Unabomber

Unabomber News History

Copyright 1995 The Baltimore Sun Company

The Baltimore Sun

May 17, 1995, Wednesday, FINAL EDITION

SECTION: LOCAL (NEWS), Pg. 4B

LENGTH: 437 words

HEADLINE: Detective looks before he opens

BYLINE: Dan Thanh Dang, Sun Staff Writer

BODY:

At 9 a.m. yesterday, Baltimore County Detective James H. Geibel was picking up a bag of illegal fireworks at a Woodlawn home. By noon, he was hauling several large boxes of black gunpowder and shotgun shells out of the Towson Precinct.

In between, Detective Geibel was sweating profusely in an 85-pound bomb suit while delicately analyzing a suspicious briefcase in a sixth-floor staircase of a Catonsville abortion clinic. An X-ray of the briefcase showed a fishy maze of integrated circuits.

After a huge police response -- including road blocks, 39 police cars and four police dogs -- the briefcase was deemed safe. A careful check, lasting almost three hours, showed that the circuits were nothing more than a calculator.

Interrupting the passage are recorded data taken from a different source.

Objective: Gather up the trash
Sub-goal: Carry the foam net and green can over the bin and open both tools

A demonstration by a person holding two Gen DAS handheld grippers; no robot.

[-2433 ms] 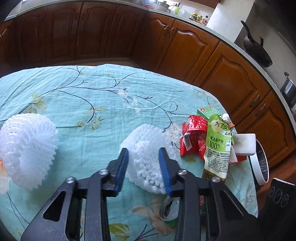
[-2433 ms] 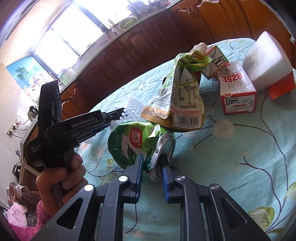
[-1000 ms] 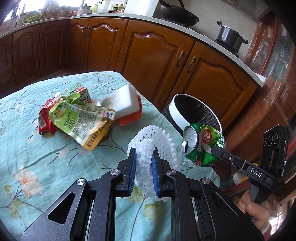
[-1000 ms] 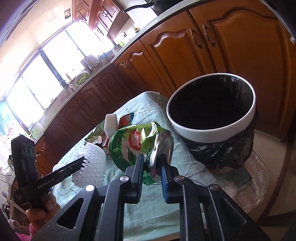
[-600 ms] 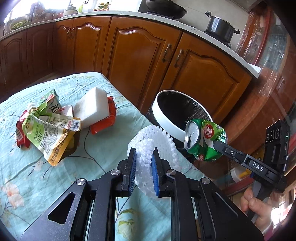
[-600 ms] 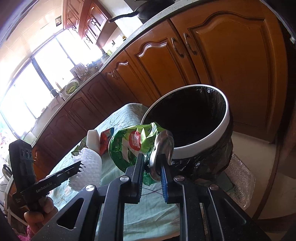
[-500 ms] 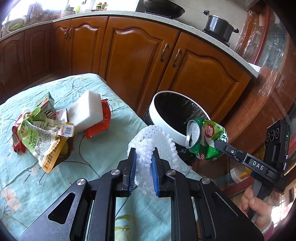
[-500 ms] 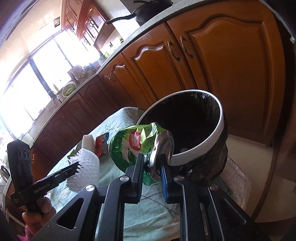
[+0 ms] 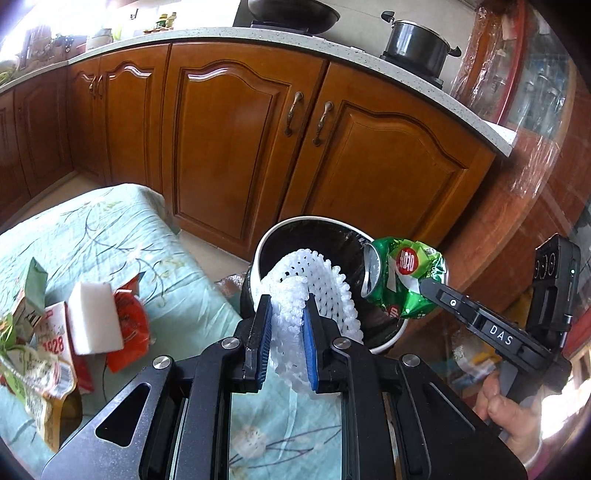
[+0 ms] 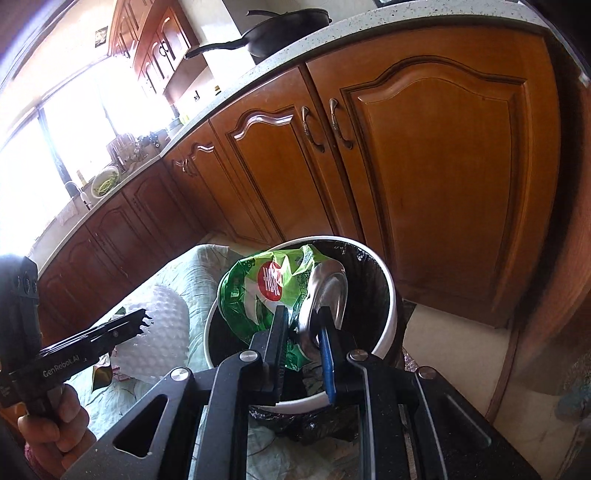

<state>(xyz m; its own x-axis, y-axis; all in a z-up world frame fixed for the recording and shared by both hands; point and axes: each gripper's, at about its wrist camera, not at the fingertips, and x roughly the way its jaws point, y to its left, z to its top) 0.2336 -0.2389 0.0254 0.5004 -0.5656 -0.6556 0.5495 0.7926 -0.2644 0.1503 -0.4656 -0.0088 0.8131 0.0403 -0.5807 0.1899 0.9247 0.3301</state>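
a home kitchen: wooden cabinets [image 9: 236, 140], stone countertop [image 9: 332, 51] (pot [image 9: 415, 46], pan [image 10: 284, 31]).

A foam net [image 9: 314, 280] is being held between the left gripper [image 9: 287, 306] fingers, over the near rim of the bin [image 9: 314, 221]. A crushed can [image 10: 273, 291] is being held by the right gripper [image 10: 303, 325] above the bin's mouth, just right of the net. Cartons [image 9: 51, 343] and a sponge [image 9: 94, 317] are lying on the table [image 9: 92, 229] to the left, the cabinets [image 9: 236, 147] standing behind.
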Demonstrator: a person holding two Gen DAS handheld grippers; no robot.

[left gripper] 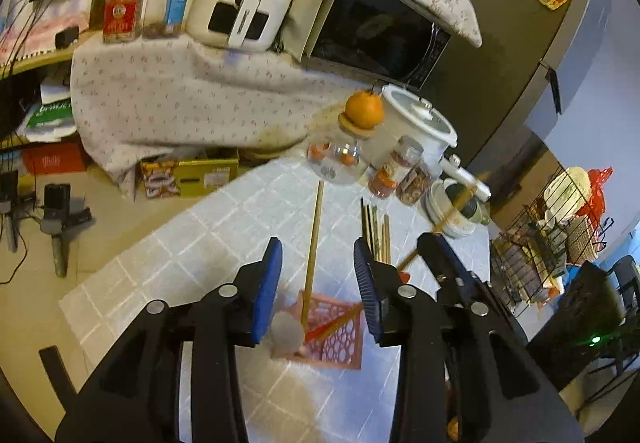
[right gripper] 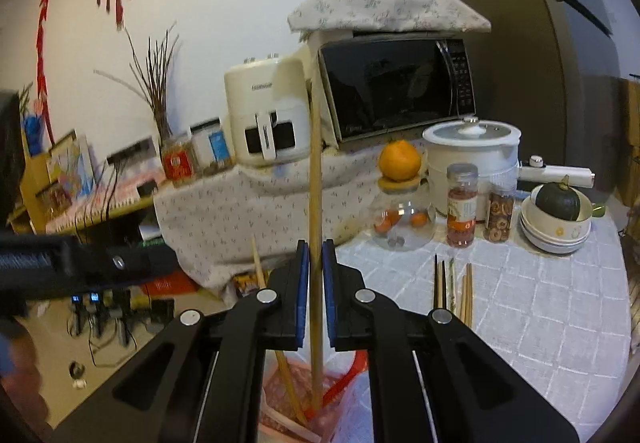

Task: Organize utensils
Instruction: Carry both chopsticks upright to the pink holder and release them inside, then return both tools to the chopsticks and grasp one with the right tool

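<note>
Bare tiled bench (right gripper: 540, 307) lies beyond and right of the right gripper (right gripper: 315, 275); its near edge drops to floor leftward. The right gripper's jaws pinch a wooden chopstick (right gripper: 315, 203), upright, its lower end in the pink basket (left gripper: 340, 331) below. The left gripper (left gripper: 316, 279), jaws wide and empty, hovers above that basket, which holds another chopstick (left gripper: 312, 243). Loose chopsticks (right gripper: 452, 291) lie just right.

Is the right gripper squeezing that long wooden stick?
Touching. The right wrist view shows the right gripper with both blue pads pressed against the long wooden chopstick, no gap visible.
</note>
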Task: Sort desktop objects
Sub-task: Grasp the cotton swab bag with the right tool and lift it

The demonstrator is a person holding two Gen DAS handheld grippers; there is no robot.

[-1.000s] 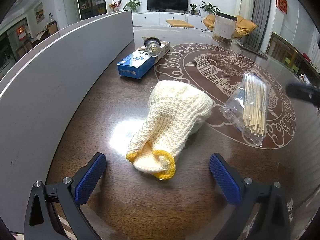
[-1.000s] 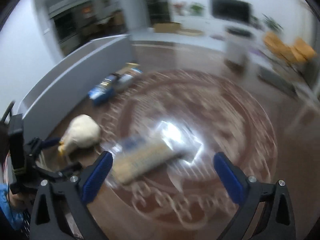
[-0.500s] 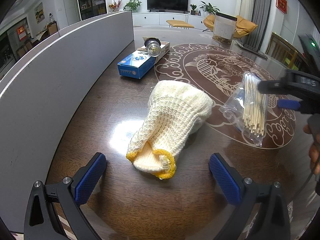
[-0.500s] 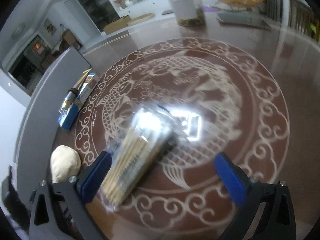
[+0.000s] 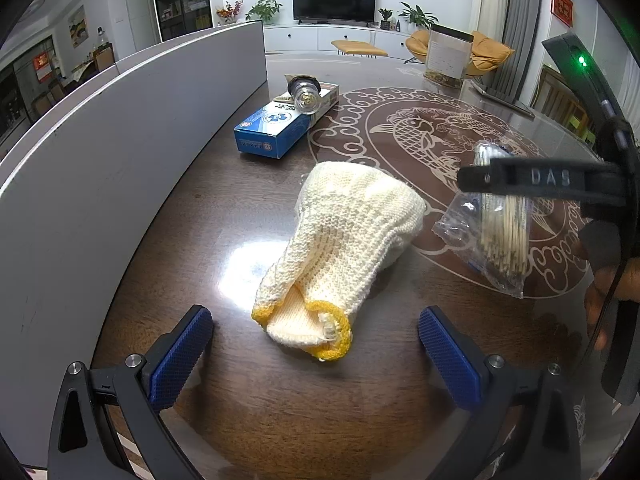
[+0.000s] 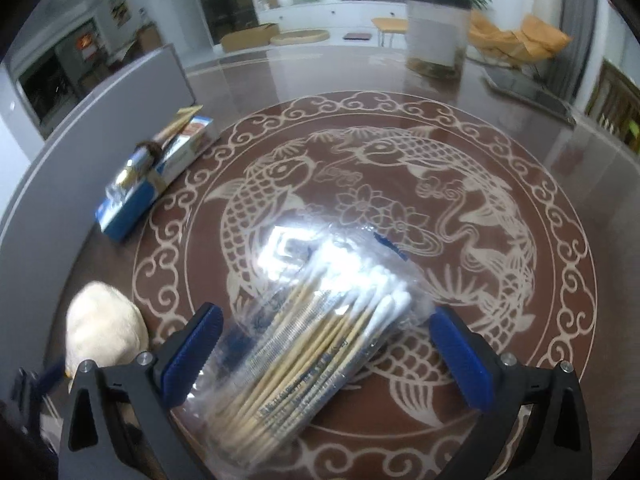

"There's an old saying that goes, 'There are old bomb technicians and there are bold bomb technicians, but there are no old, bold bomb technicians,' " said Detective Geibel, a 23-year police veteran who joined the county's police bomb squad in 1988.

"You can never be too careful."

A couple of days into the county's explosives turn-in program, things are hopping for Detective Geibel and Detective Jim E. Noel, his partner in the two-man squad. Besides retrieving dangerous devices, they also must respond to calls on incidents such as the one yesterday at Hillcrest Abortion Clinic.

The turn-in program -- which offers county residents a safe, no-questions-asked disposal of explosives -- began in 1974. Since then, officers have retrieved thousands of hazardous devices and material, including homemade explosives, cannonballs, gunpowder and signal flares.

Callers who report explosives through the 911 emergency number don't have to give their names and will not face criminal charges.

Today, amid such high-profile cases as the Unabomber and the recent bombing of the federal building in Oklahoma City, major cities across the nation require the full-time service of specially trained and equipped bomb squads.

Places such as Baltimore County, which started its unit in 1973, also are finding bomb units indispensable. The federal Bureau of Alcohol, Tobacco and Firearms said 423 explosives incidents have been reported in Maryland since 1989.

Baltimore County bomb technicians responded to more than 300 calls last year, including false alarms and routine incidents. Figures weren't available on the number of calls involving actual explosives.

Baltimore City and Prince George's and Montgomery counties are the only other Maryland localities with full-time bomb squads. Emergencies in the rest of the state are handled by the State Fire Marshal's bomb squad.